As the documentation said enabling AHB was simply a metadata flag only, we didn't expect any reboots/re-images, which caused an unexpected outage when our cluster scaled a few hours later.

We do have a very slowly moving support ticket relating to this (2401050050000857)

vrapolinario commented 10 months ago

What is the doc that you are following to change the config on a per node level?

Jamie0 commented 10 months ago

This one: https://learn.microsoft.com/en-us/azure/aks/windows-faq?tabs=azure-cli#can-i-use-azure-hybrid-benefit-with-windows-nodes

"For individual nodes, you need to browse to the node resource group and apply the Azure Hybrid Benefit to the nodes directly. For more information on applying Azure Hybrid Benefit to individual nodes, see Azure Hybrid Benefit for Windows Server."

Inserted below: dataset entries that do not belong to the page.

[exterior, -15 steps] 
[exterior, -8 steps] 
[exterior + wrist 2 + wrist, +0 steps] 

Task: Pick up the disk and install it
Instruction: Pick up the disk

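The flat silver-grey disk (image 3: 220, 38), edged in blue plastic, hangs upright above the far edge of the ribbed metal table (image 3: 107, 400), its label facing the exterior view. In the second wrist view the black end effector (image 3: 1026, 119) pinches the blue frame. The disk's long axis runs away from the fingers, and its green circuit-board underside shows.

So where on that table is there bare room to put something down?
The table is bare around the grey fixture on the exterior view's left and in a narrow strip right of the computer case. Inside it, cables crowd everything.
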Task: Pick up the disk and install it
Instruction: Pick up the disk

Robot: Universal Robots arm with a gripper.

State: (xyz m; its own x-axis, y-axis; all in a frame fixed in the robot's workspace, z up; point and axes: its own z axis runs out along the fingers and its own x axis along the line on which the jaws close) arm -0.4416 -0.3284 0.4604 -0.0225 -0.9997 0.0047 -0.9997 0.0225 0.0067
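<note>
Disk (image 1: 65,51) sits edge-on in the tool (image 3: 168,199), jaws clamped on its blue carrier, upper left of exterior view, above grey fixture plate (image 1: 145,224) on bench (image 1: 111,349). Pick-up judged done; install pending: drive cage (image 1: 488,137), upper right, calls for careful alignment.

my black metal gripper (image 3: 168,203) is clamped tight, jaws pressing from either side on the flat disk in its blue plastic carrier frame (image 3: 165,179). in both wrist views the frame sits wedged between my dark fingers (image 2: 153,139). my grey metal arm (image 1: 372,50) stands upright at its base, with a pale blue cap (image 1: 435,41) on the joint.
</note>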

AbelHu commented 8 months ago

AKS nodes are managed by AKS. AKS needs to enable AHUB in all existing AKS Windows nodes when a user sends an update request. AKS updates the Windows VMSS model and then update the VMSS instances to the latest model to keep the state consistent. It follows the AKS workflow to do the same update logic for existing agentpools/agentnodes so it will trigger a full node upgrade operation and will not break any customer workloads. And it should be one-time work for existing clusters. Please free to file a support ticket if it causes unexpected downtime in enabling AHUB in AKS clusters.

AbelHu commented 8 months ago

Licencetype of part of VM profile. AKS is usually manual upgrade mode, so just like other properties, AKS need to manual upgrade the instance after licencetype changed in VMSS model to apply to VM instances.